Bien qu’il ait été analysé de toutes les manières, je crois que le problème linguistique du Québec repose essentiellement sur l’aspect social puisqu’il transcende toutes les questions culturelles et religieuses qu’apporte le présent débat sur les accommodements; justement, le fait que cette commission se déroule en français est déjà une bonne piste de réflexion. Et ce problème serait même au-delà de l’éthique, de la morale, car il s’appuie sur un acquis de taille : la majorité des citoyens du territoire du Québec utilisent le français, dans sa version américaine, afin d’interagir.

Et c’est bien là son utilité : se comprendre entre nous dans un territoire donné. Alors, à mon avis, le « nous », ne tient qu’à cela. Exit la couleur de la peau, exit la religion, exit même la culture : la langue française est le contenant tout en étant le véhicule, émouvant et mouvant, émouvant dans sa mouvance. Ainsi, la passion, pour l’antagoniser avec le sens pratique, en devient le résultat et non le moteur. La différence est ténue, mais compte pour beaucoup dans le calcul. Il n’y a qu’un pas de la passion jusqu’à la guerre…

C’est pour cela que je prône ici un nationalisme pratique, extérieur à la passion, pour qu’elle en fleurisse plus aisément, en fin de compte, au travers du tissu serré de nos nouvelles interactions interculturelles et interraciales. Parce qu’on le voit bien, la passion qui s’appuie sur la tradition, a priori, est la plupart du temps réactionnaire, destructive, négative. Un nationalisme qui ne s’appuierait que sur le consensus linguistique serait comme une remise à zéro, un moment charnière, d’où pourrait ressortir quelque chose d’important, de concluant.

Puisqu’en fait rien ne justifie la poursuite du rêve francophone en Amérique sinon sa seule existence, son usage; nous devons par conséquent gager sur son côté utilitaire pour assurer sa pérennité. En somme, il faut que le français soit utilisé par le plus grand nombre possible et qu’il soit à la base de tous nos rapports sociaux, parce qu’il est fonctionnel, inclusif, et non pas parce qu’il serait un boulet issu de l’histoire, un résultat fortuit, interchangeable.

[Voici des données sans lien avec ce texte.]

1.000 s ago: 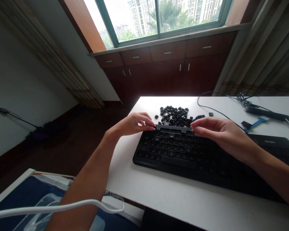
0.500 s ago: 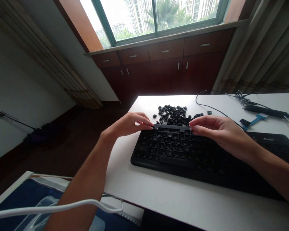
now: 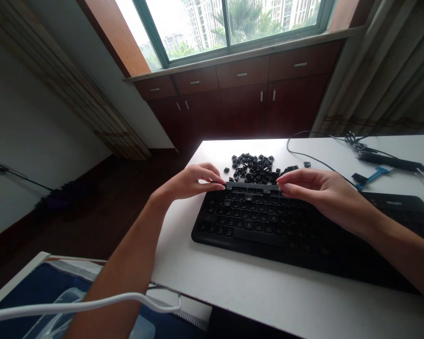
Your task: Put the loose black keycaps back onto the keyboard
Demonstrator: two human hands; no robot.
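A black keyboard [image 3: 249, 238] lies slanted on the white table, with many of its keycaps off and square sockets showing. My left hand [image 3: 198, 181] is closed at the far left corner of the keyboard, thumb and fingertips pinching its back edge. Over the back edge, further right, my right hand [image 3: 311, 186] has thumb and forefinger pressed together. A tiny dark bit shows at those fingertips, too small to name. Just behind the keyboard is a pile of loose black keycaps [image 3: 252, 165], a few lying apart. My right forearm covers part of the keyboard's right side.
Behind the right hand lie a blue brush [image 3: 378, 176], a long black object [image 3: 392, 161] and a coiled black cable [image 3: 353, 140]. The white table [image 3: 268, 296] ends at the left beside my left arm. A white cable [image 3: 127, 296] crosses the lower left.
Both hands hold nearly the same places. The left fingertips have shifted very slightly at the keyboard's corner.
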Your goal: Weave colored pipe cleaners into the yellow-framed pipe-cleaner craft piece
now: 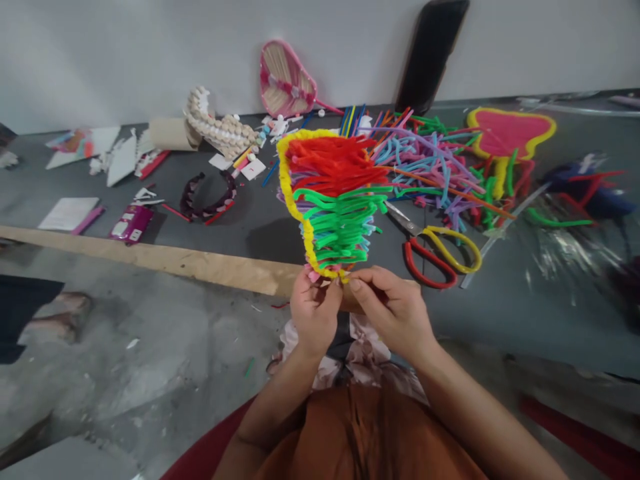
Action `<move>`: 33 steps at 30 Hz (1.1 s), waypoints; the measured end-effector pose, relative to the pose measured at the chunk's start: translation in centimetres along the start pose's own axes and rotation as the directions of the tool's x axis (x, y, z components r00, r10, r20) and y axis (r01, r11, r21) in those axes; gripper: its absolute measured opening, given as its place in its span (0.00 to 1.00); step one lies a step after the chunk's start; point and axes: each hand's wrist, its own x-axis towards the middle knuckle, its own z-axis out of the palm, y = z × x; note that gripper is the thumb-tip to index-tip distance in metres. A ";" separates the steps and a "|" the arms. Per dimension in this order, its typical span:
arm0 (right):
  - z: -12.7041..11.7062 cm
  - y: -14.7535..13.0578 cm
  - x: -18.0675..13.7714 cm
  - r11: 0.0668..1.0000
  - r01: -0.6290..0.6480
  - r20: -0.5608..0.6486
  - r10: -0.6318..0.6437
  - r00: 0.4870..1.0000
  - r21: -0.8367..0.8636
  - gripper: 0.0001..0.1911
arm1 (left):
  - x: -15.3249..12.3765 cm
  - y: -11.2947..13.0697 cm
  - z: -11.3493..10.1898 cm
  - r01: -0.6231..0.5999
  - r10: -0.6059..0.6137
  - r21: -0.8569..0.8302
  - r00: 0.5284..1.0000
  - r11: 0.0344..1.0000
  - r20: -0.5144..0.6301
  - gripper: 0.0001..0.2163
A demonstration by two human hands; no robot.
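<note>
I hold up a fan-shaped piece made of pipe cleaners (333,200), with a yellow fuzzy rim, red strands on top and green strands below. My left hand (314,313) pinches its narrow bottom tip from the left. My right hand (393,310) is closed on the same tip from the right, fingers curled. Both hands sit just above the near edge of the grey table (250,220).
A heap of loose coloured pipe cleaners (430,167) lies behind the piece. Scissors with red and yellow handles (440,257) lie to its right. A pink and yellow shape (510,133), a dark headband (210,197), paper scraps and a pink racket-like frame (287,80) are spread about.
</note>
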 end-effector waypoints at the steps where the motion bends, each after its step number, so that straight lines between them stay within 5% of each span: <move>1: 0.3 0.0 0.0 0.999 -0.030 -0.009 0.030 1.000 0.039 0.09 | -0.1 -0.1 0.0 -0.012 0.012 0.024 1.000 1.000 -0.005 0.10; 10: 1.9 0.9 0.3 0.988 -0.064 -0.027 0.069 0.997 0.140 0.09 | 0.1 -1.2 -0.3 0.002 -0.002 0.017 1.000 1.000 -0.023 0.14; 18: 0.5 1.3 0.5 0.986 0.138 -0.081 -0.146 0.986 -0.096 0.06 | 0.4 -0.9 0.1 0.046 -0.042 -0.113 0.999 0.993 0.032 0.12; 29: 0.5 1.2 0.9 0.989 0.090 -0.078 -0.100 0.992 -0.115 0.06 | 0.2 -0.8 0.1 0.022 -0.014 -0.134 0.998 0.991 0.058 0.12; 33: -0.5 0.9 0.3 0.967 0.137 0.030 -0.133 0.991 -0.215 0.10 | 0.7 -0.6 -0.4 0.005 -0.004 -0.094 1.000 0.996 0.018 0.11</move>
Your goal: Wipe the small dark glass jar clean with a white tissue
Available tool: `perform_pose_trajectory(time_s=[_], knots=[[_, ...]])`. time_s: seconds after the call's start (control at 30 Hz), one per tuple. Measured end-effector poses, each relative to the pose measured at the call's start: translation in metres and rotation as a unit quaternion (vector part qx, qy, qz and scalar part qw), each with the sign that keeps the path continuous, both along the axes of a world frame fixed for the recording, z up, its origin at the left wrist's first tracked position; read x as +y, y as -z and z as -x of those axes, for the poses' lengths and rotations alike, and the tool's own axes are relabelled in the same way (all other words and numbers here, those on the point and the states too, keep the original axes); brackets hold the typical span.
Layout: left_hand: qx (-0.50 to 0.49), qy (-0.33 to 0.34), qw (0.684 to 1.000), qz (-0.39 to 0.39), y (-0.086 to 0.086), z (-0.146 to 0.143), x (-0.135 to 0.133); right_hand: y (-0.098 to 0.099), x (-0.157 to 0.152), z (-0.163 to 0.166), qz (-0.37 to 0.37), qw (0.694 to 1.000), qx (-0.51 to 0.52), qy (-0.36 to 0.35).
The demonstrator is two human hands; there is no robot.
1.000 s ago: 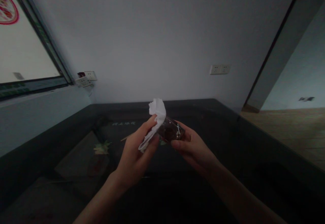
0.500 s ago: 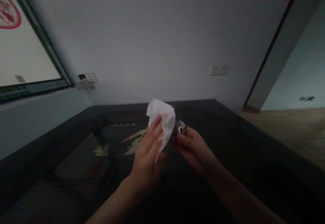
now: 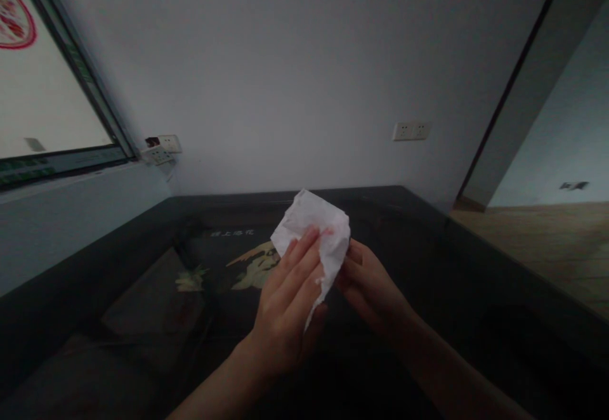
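Observation:
A white paper tissue (image 3: pixel 311 210) is gripped in my left hand (image 3: pixel 290 299), its fingers lying along the sheet and the thumb underneath. The tissue's right edge reaches my right hand (image 3: pixel 366 277), whose fingers are curled around a small item that the tissue now hides. Half a second ago that item showed as a dark piece with a shiny silver top; its kind is unclear. Both hands are held over the dark glossy table (image 3: pixel 442 306).
A flower-and-leaf picture with pale lettering (image 3: pixel 232 233) decorates the tabletop. On the wall behind are a double socket (image 3: pixel 412 131) and, at left, a loose socket (image 3: pixel 159 155) near the window frame (image 3: pixel 90 90). Wooden floor (image 3: pixel 547 236) lies to the right.
My left hand has moved right with the tissue, which now covers the silver-topped item in my right hand. My right hand has stayed nearly in place.

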State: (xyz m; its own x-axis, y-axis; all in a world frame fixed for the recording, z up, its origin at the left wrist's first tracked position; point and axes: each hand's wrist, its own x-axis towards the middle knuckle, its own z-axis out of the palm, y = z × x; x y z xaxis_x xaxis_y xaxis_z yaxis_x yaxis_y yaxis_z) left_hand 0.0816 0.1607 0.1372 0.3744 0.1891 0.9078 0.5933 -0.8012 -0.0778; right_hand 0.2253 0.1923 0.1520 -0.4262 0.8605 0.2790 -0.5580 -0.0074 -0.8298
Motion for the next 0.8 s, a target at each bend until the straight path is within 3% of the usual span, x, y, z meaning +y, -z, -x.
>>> perform_pose_trajectory(time_s=[0.27, 0.5, 0.8], knots=[[-0.084, -0.042, 0.993, 0.069, -0.011, 0.012, -0.005, 0.007, 0.0, 0.0, 0.022, 0.999, -0.024, 0.019], [0.024, -0.013, 1.0, -0.013, -0.008, 0.004, -0.008, -0.001, -0.004, -0.003, -0.023, 0.999, -0.023, 0.025], [0.038, -0.008, 0.999, 0.022, -0.021, 0.015, -0.005, 0.002, -0.002, 0.001, -0.017, 0.998, -0.053, 0.028]])
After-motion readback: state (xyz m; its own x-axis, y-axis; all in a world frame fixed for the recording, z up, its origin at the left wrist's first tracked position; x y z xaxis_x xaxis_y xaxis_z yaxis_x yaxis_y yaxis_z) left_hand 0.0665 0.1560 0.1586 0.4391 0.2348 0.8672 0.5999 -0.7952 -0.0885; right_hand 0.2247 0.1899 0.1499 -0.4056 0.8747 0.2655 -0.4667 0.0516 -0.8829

Il est vivant parce qu’aujourd’hui on en use. Quelle meilleure preuve et quel meilleur argument pouvons-nous avoir?

Qui sera alors contre le fait de vouloir réunir la totalité de la population autour d’un code commun qui s’actualiserait par le français? Alors, qui pourrait être d’accord avec ce projet et refuser en même temps toute idée de réglementation dans ce sens, comme entre autres, celui que le Parti Québécois propose?

Au-delà de la politicaillerie et des grands discours, il va bien falloir un jour trancher dans le compromis canadien, le multiculturalisme, le bilinguisme officiel insidieux, asymétrique, parasite maladroit du bilinguisme volontaire, utilitaire, qui lui s’appuie avec raison sur le statut mondialisant de la langue anglaise. Il faudra faire le tri.

J’ose croire que sans le couperet référendaire, la population va enfin accepter de se mouiller afin d’établir un plan linguistique logique, qui clarifiera sa position au-delà de la mondialisation anglicisante, justement. Sinon, aussi bien passer à un autre niveau et accélérer l’assimilation en intégrant la totalité des nouveaux immigrants par l’anglais et en offrant des cours d’anglais gratuits pour la population francophone.

L’entre-deux-chaises devient franchement imbuvable… et surtout, improductif.